- **Record extracts**:
▬▬▬▬▬▬

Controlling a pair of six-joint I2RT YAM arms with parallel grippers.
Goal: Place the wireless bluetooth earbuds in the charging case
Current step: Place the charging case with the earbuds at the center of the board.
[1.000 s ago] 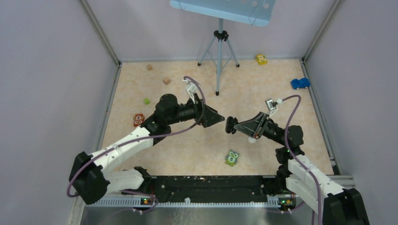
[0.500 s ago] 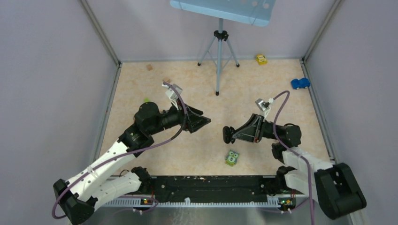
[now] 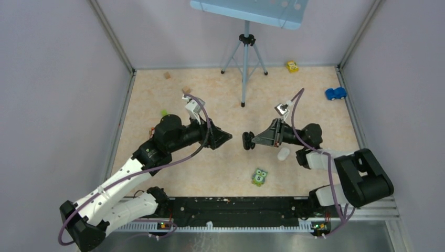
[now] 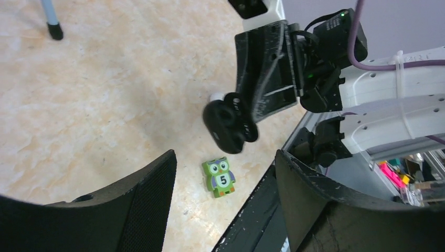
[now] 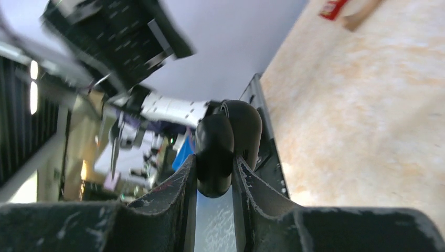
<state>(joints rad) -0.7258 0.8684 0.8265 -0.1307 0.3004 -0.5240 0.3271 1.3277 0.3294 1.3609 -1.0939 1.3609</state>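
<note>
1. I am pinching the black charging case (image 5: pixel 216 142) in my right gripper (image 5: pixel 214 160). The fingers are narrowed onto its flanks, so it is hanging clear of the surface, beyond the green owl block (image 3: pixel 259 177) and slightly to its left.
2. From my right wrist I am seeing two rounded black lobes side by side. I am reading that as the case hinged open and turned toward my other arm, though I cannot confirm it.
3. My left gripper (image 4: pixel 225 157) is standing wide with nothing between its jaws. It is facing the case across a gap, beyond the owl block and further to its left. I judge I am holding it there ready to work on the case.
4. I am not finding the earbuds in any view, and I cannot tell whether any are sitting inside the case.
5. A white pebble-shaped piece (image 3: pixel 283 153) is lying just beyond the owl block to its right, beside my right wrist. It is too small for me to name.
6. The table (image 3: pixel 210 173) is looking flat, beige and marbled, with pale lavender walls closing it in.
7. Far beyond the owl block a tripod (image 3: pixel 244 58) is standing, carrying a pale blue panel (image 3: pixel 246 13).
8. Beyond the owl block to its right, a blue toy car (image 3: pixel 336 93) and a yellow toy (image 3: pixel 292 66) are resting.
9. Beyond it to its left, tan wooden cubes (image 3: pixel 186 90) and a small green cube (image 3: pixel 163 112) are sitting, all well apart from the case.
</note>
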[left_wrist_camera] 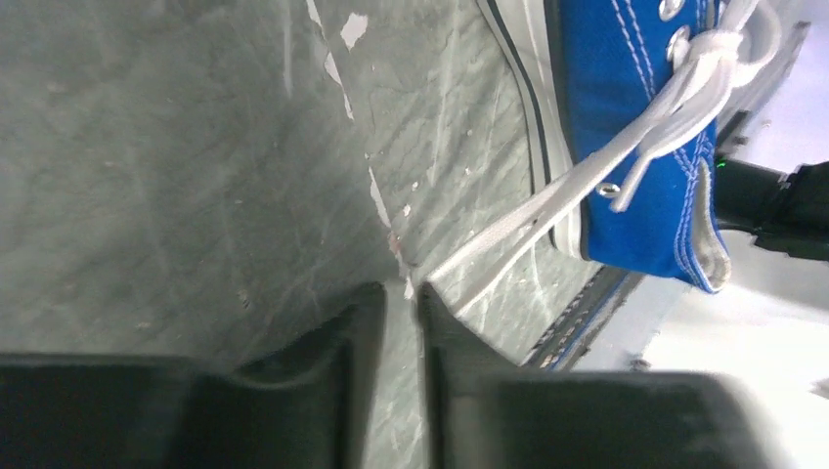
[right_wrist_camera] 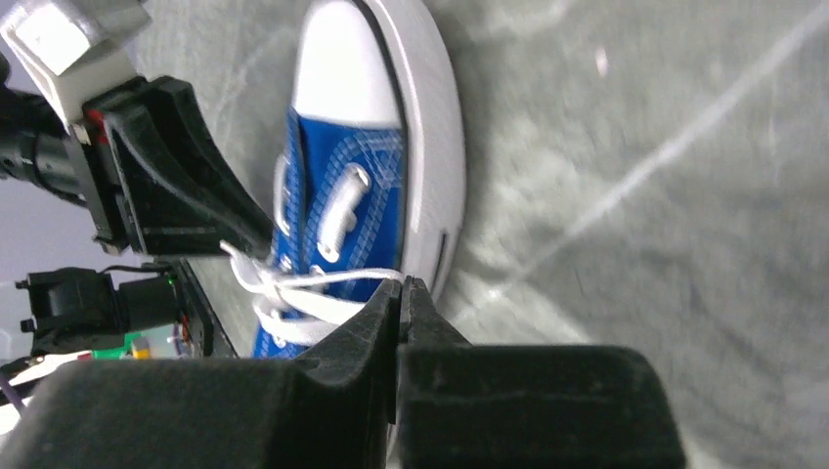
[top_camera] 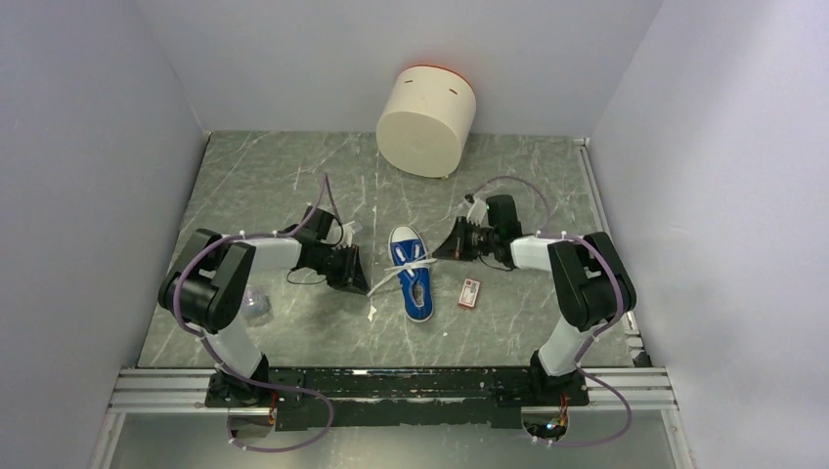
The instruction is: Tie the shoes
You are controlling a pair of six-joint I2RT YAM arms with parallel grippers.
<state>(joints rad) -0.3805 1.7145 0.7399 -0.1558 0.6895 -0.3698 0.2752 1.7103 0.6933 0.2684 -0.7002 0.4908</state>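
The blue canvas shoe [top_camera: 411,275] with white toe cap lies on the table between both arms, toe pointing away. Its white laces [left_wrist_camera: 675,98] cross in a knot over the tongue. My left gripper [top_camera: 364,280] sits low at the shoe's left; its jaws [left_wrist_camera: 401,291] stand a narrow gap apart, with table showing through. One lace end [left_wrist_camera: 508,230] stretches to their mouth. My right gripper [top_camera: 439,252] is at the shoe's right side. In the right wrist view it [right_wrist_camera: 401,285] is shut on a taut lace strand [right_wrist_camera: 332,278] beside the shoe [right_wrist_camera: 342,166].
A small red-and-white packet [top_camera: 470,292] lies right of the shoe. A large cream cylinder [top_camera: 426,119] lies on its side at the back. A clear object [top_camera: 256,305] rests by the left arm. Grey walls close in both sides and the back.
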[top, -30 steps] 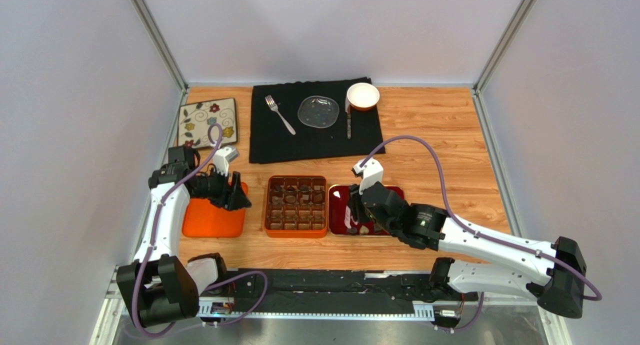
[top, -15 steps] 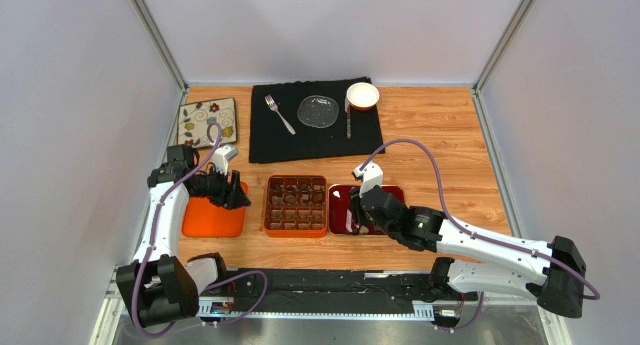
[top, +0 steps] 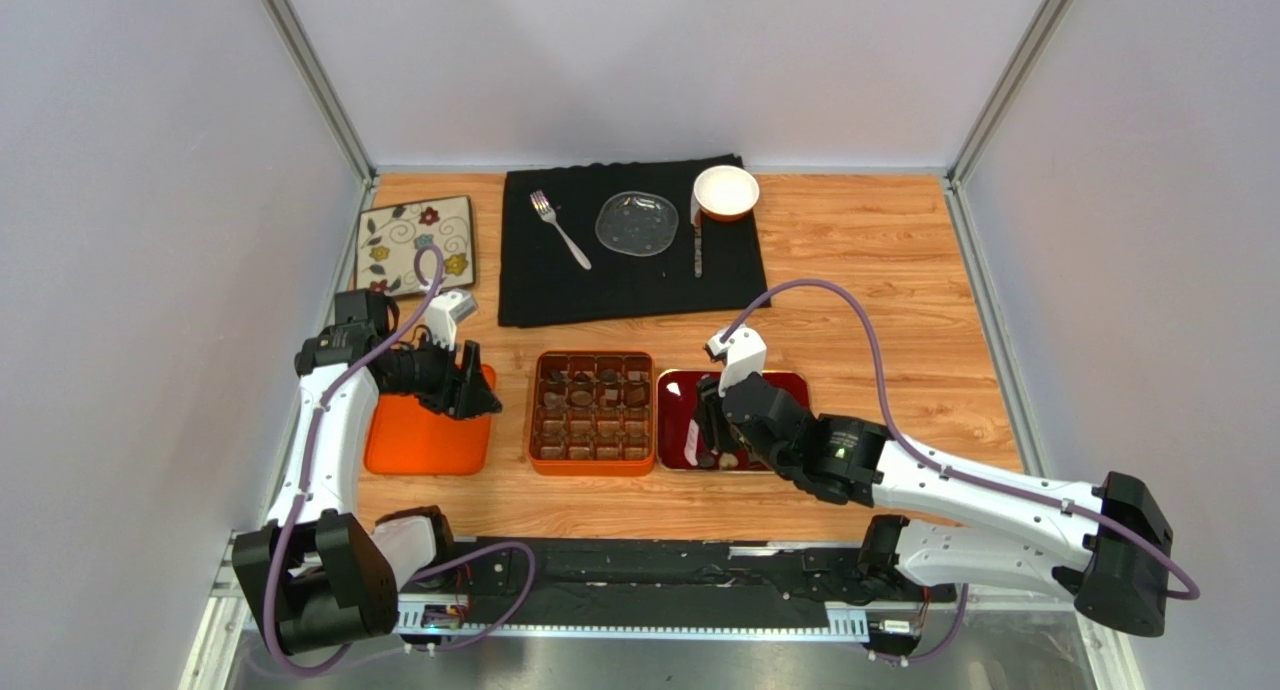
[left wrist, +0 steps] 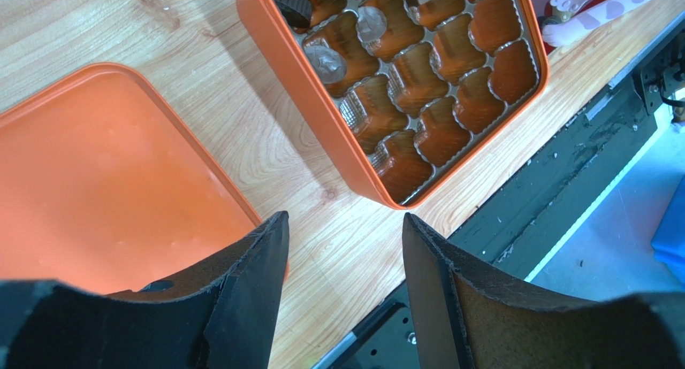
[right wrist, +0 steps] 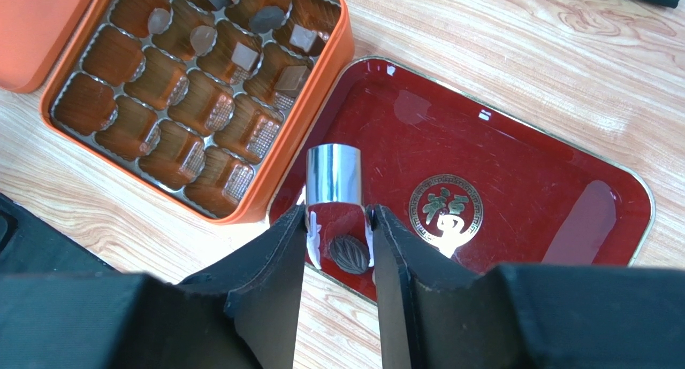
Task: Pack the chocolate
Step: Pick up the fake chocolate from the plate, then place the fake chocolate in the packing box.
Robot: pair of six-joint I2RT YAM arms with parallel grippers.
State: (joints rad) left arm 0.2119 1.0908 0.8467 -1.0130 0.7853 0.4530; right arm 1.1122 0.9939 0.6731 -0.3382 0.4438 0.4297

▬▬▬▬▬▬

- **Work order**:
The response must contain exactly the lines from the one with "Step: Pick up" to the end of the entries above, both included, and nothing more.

- **Output of the task**:
Step: Pick up the fake chocolate from the plate, then place the fake chocolate in the packing box.
Robot: pair of six-joint I2RT YAM arms with parallel grippers.
State: (joints rad) left arm 0.2119 1.0908 0.8467 -1.0130 0.7853 0.4530; right arm 1.1122 0.9939 0.6731 -0.3382 0.4438 0.4297

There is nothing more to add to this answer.